Recherche dans le domaine de la biologie du bien-être : compétition sexuelle

17 Sep 2021

Les principaux objectifs de la biologie du bien-être sont d’améliorer notre compréhension de la qualité de vie des animaux en relation à leur environnement et de trouver des moyens prometteurs de les aider. Il existe un large éventail de sujets que la biologie du bien-être peut aborder. Pour étudier le bien-être des animaux sauvages, la recherche en biologie évolutive -de façon générale- et la recherche portant sur les parcours de vie des animaux -en particulier- peuvent être très utiles. Ce domaine vise à expliquer les schémas de croissance, de reproduction et de mort chez les animaux en termes de sélection naturelle et de relation avec leur environnement. Ces connaissances peuvent être très utiles pour évaluer la vie des individus au sein de différentes populations.

Vous trouverez ci-dessous une ébauche de projet portant sur la compétition sexuelle laquelle illustre le type de recherche sur le cycle de vie qui pourrait être développé en biologie du bien-être. Cette idée de projet est pensée avec une large portée, c’est pourquoi des listes d’espèces potentielles et de d’indicateurs de bien-être méritant considération sont incluses.

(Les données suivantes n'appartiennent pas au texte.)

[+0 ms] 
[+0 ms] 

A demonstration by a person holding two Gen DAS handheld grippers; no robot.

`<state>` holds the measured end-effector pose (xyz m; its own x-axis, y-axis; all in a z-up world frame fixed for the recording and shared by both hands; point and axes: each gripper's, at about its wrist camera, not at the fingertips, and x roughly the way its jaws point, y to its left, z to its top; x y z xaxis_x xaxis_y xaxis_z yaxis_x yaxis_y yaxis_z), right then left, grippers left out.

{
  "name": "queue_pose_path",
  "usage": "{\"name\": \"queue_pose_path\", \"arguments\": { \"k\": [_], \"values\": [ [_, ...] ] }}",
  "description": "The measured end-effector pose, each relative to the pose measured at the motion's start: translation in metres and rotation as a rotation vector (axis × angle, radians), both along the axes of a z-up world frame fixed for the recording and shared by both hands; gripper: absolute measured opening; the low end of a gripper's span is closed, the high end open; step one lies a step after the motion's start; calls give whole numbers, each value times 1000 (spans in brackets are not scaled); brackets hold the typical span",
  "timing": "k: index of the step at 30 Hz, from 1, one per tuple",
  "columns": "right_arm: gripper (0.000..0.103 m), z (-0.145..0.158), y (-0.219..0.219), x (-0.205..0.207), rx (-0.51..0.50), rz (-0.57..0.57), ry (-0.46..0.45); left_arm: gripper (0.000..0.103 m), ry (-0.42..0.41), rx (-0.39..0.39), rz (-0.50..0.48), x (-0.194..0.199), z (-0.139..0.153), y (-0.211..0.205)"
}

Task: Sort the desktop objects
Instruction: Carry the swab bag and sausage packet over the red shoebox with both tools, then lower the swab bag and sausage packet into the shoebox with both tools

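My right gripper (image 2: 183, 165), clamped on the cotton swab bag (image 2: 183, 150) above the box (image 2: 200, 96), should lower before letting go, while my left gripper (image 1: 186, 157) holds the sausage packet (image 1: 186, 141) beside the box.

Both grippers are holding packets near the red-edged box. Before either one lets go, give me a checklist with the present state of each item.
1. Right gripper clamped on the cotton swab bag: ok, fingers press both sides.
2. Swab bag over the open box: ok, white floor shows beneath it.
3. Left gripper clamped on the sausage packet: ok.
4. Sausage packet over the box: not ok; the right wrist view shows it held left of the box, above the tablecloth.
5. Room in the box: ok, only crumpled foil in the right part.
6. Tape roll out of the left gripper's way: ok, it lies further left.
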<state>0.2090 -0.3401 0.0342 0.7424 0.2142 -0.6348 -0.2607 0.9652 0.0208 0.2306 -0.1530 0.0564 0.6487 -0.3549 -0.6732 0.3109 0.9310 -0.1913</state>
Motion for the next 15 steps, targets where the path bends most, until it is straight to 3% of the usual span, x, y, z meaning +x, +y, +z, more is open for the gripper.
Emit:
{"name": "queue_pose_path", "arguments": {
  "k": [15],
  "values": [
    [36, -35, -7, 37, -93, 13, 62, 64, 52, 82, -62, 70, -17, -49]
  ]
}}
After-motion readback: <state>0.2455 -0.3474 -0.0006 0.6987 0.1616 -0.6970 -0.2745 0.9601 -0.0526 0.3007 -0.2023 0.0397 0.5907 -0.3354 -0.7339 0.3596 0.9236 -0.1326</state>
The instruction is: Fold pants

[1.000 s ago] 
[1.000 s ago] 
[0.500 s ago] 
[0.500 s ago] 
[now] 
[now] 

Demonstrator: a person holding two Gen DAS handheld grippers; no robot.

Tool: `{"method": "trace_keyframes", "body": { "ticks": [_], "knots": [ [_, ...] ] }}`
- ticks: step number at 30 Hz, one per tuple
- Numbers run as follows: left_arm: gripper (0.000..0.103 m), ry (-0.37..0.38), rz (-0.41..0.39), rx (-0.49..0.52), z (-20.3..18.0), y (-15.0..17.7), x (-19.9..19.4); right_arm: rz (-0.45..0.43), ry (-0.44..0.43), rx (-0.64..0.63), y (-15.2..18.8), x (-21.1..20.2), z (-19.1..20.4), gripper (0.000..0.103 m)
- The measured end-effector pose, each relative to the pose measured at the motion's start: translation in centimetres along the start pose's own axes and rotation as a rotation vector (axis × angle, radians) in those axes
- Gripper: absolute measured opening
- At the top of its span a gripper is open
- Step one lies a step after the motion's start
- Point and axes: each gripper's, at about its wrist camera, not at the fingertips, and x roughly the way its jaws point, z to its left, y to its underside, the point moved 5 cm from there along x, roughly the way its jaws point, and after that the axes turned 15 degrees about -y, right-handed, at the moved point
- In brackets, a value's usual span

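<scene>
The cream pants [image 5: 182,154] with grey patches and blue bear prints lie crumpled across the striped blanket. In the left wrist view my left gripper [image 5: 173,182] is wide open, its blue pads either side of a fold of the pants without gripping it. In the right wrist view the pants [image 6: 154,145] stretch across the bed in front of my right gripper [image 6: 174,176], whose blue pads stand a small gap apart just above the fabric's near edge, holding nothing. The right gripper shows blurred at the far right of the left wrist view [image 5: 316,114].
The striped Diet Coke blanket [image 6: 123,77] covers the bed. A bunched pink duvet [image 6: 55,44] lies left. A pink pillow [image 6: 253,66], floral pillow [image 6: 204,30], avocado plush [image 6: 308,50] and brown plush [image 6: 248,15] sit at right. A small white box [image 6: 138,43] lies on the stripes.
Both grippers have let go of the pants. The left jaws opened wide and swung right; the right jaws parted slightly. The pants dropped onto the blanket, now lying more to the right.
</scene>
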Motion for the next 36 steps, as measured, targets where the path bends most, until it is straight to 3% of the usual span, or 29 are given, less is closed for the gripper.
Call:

Nous espérons inspirer les chercheurs intéressés par les thèmes de la sélection et de la compétition sexuelles ainsi que par d’autres sujets relatifs aux parcours de vie des animaux à concevoir leurs propres projets de recherche au vu de leurs affinités. Les résultats en découlant pourraient améliorer notre compréhension de la souffrance des animaux sauvages.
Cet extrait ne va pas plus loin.